Home » Technology » Transportista, the podcast account of a drug pilot for three decades – El Sol de México

Transportista, the podcast account of a drug pilot for three decades – El Sol de México

If there was an industry that benefited from the pandemic, it was the podcast. According to figures from Spotify, in 2020, the number of podcasts in Spanish and Portuguese grew by more than 400%.

Therefore, it is not surprising that the offer of this format is enriched with content that we previously only saw in books, movies or series.
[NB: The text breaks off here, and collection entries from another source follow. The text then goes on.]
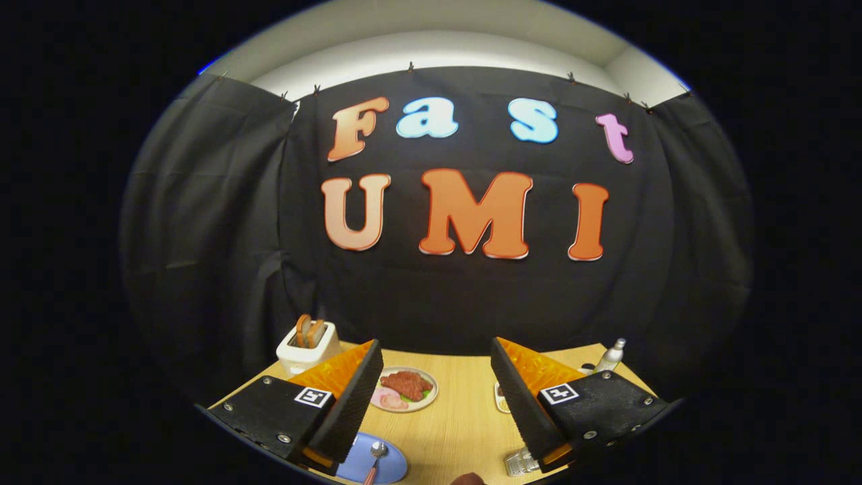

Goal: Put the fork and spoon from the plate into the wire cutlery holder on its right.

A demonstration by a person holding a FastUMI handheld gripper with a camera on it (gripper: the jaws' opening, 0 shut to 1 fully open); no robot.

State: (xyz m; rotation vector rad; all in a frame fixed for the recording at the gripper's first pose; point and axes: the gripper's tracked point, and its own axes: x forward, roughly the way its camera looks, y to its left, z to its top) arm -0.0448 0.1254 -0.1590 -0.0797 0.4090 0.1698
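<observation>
Gripper: fingers wide apart, nothing held, raised above worktop. Nearest, by left finger: blue plate w/ spoon on it; fork not discernible. By right finger: wire cutlery holder, partly hidden. Beyond fingers: food plate; toaster w/ bread, far left; bottle, far right. Step, judged: approach spoon. Tip: descend over handle, fingers straddling it crosswise, close near mid-handle. Writing: square markers on fingers, no legible brand on objects.

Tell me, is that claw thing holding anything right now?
Nothing. The gripper is wide open above the table, with the spoon lying on the blue plate below.
</observation>
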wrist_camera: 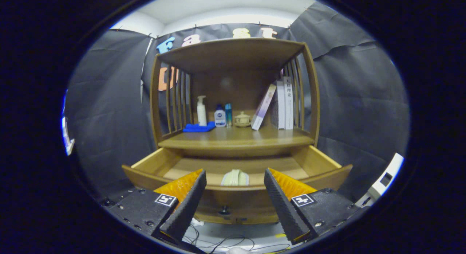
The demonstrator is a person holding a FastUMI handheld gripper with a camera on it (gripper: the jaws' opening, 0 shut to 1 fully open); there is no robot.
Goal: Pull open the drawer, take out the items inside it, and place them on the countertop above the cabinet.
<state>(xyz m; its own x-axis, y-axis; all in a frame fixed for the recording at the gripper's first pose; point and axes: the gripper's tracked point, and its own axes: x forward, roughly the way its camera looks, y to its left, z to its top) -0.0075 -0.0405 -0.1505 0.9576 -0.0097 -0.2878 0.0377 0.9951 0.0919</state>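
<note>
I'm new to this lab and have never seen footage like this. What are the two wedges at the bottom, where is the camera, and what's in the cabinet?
The camera rides on a hand-held grasping tool that a person carries; the two wedges are its fingers, spread open and holding nothing. Ahead stands a wooden cabinet with its drawer already pulled out. Inside the drawer, between the fingers, lies a pale folded item. On the countertop above are a blue cloth, a pump bottle, two small bottles, a little lidded jar and some books.
</note>
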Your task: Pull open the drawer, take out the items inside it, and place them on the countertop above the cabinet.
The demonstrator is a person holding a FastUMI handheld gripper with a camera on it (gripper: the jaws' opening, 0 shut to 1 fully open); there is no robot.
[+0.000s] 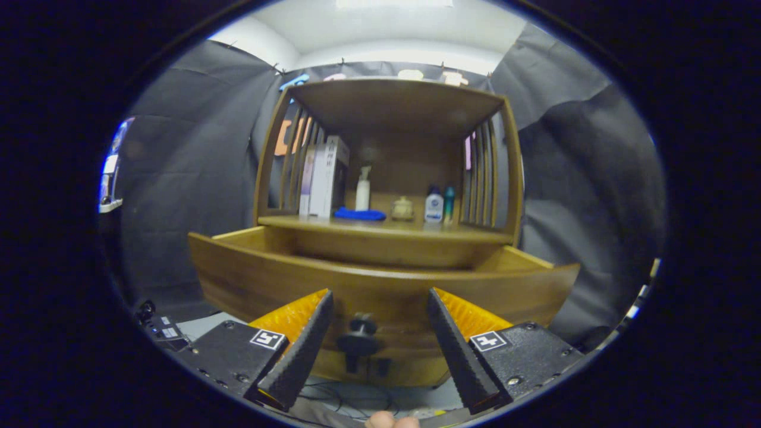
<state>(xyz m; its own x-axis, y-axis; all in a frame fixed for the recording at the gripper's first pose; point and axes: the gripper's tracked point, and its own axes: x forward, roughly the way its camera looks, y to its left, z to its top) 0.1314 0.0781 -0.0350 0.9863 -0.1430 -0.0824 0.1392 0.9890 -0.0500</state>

This is the case of Carrier, a podcast that tells the story of an aviator pilot who was recruited by some of the most powerful drug lords in the world, for whom he worked for three decades transporting cocaine.

It is a podcast that recounts real events compiled by Mexican journalists Diego Enrique Osorno and Meño Larios, who for a long time have dedicated themselves to migrating journalistic investigations to different entertainment formats, such as documentary series and now, podcasts.

“This is not a report: it is a movie.” That was the main instruction given to this pair of reporters when they began with the realization of Carrier, narrated by the actor Joaquín Cosío. Journalists at last, are used to the chaos of data and infinite notes. Doing a podcast, however, requires a different narrative than it takes to write a chronicle or report.

“It has been the entertainment platforms who have sought out journalists,” says Meño Larios, a reporter from Sonora who has collaborated for media such as Vice News, Expansion Y Political Animal. He was one of the researchers who made it possible 1994, the Netflix documentary series that chronicles that troubled year in which Mexico plunged into one of its deepest political, social and economic crises.

Talking about drug trafficking is not something entirely new, “but doing so is more than necessary,” says Larios. Because the reality of the 250,000 dead and the more than 60,000 missing is unavoidable. Carrier it is another way of approaching that reality. Only in a more intimate way, as stories know best: whispered.

“The closure (caused by the pandemic) made many people have the need to hear a voice, even from the phone or the computer. Our podcast has a particular structure, because we did it as if it were a phone call ”, shares Larios, who along with Osorno had already started this project before the health crisis.

With Carrier People will know the stories that a pilot records from his cell in the United States with a cell phone that was sent to him by means of drones. After listening to the first chapter, inevitable questions arise: how can you be immersed for so long in a business where life is such a volatile bargaining chip? How is it possible that the transfer of drugs is carried out with such skill but, at the same time, with such impudence?

“People are permanently interested in knowing stories that have to do with reality,” says Larios. “They are content that people are asking for. As journalists we are interested in telling those stories beyond personal or moral judgments. It is up to us to listen, understand and tell ”.

Carrier It was produced by Detective, a journalism and film company that projects reality stories on any type of platform. One of the company’s rules is rigor, especially when investigating the facts. Creativity comes later. And it is no less important for that. In the end, what is intended is to narrate complex events from formats that were born, fundamentally, to entertain.

“The challenge for journalists is to adapt to new platforms, new languages ​​and new ways of consuming content,” says Larios, who has always been in favor of respecting the intelligence of audiences.

With Carrier, the public will have the opportunity to discover or rediscover secrets and anecdotes from one of the most controversial times of drug trafficking in Latin America. “It is a review of the last 30 years of the war against drugs.”